Laptop temps slowly rising up on idle

haxc

New Member
I have a pretty old laptop (IBM thinkpad t42 2373-cto) When it boots its cpu temp is about 35c (which is great!) and on idle (just sitting doing nothing but looking at the wallpaper) it slowly rises up to about 50-55c! I know I need to replace a 13 year old thermal paste but the screws on the bottom are stripped and i can't open the laptop. Any suggestions?

P.S. These temperatures are when I use tpfc and set to manual fan level 3 (3556 rpm) on bios settings it's worse

Laptop specs (in case you wanted to know)
Pentium m 1.6ghz
Ati mobility Radeon 7500 32mb
1.5 GB ram
55GB hdd
Windows xp
(Please don't tell me I should get a new one, I know I just want to fix this one because it's sufficient for what I do)
 

johnb35

Administrator
Staff member
Get a new one? lol JK

Have you tried using a can of compressed air to blow out the vents? Are you sure they are stripped and not just using the right size screwdriver? Some screws can be really tight.
 

beers

Moderator
Staff member
Most of them have pretty conservative fan profiles that don't really ramp up until the CPU is around that temperature.

You should be able to do the ole compressed air approach
 

Espozo

New Member
Are you sure they are stripped and not just using the right size screwdriver? Some screws can be really tight.
It would be nice if you'd take a picture of them, haxc. You still might be able to get them out even if they are stripped (at least not completely), but I imagine they're pretty small so I don't know.
 

haxc

New Member
It would be nice if you'd take a picture of them, haxc. You still might be able to get them out even if they are stripped (at least not completely), but I imagine they're pretty small so I don't know.

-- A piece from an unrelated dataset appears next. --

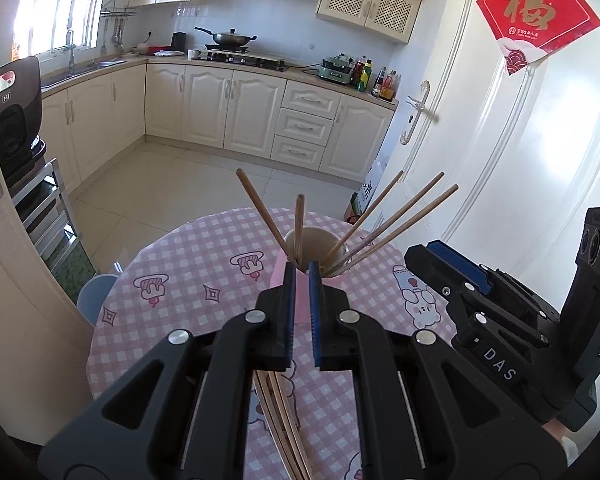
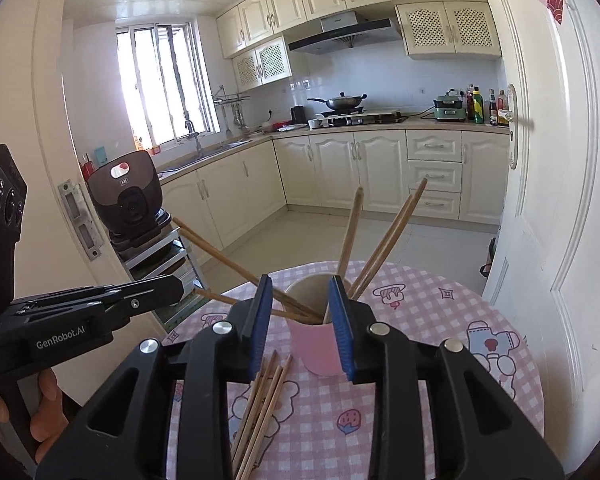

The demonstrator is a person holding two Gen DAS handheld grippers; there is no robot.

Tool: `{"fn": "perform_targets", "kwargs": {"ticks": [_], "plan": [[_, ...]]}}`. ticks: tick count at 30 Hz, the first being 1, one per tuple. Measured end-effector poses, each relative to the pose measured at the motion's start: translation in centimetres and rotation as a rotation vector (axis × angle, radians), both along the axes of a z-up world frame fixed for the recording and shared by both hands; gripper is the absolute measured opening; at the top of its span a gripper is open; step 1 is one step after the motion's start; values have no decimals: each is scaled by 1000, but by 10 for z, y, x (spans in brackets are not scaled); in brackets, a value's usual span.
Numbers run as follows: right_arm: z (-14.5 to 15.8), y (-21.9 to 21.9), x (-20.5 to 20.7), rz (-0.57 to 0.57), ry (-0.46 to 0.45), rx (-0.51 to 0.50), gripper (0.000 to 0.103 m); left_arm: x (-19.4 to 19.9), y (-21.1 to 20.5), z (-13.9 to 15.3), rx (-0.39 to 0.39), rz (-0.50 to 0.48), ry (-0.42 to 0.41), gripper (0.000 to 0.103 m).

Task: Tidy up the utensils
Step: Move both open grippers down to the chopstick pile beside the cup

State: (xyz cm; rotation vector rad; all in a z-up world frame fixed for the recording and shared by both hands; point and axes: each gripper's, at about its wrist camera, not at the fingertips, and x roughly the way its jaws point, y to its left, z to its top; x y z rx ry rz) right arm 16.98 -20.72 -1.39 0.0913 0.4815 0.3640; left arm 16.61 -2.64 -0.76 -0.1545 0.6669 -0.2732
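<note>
From the left wrist, the left tool (image 1: 300, 312) is pressed together with nothing in it, just near of the pink cup (image 1: 300, 300) of wooden chopsticks (image 1: 384, 224) on the pink checked surface (image 1: 172, 312). More loose chopsticks (image 1: 278, 412) lie under it.

From the right wrist, the right tool (image 2: 304, 326) stands spread, empty, the cup seen between its pads. I judge the next pick is the loose bundle (image 2: 260, 404): lower, pinch one stick near mid-length, then drop it upright into the cup.
</note>
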Motion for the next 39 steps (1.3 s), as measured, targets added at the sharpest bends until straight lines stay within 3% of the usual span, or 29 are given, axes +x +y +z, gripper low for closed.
{"fn": "perform_targets", "kwargs": {"ticks": [14,24,36,38,39], "plan": [[-34,17,-35,54,77,18,29,-42,13,-39,3,13,48,7],[-79,28,-34,67,197,9,29,-32,39,-97,-38,93,179,7],[-117,34,-18,69,298,6,29,-20,46,-138,-60,153,267,8],[-120,34,-14,69,309,8,29,-18,46,-143,-54,154,278,23],[-122,33,-13,69,314,10,29,-18,46,-144,-46,160,276,43]]}}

I tried but for some reason it looks even more stripped than it really is. In the online user guide (from lenovo's/ IBM's site) it says #0 phillips screw driver, and it didn't work :(
 

Espozo

New Member
Well, I've had some success with removing stripped screws by putting some super glue in the screw head, holding the screwdriver in it until it hardens, and then unscrewing it.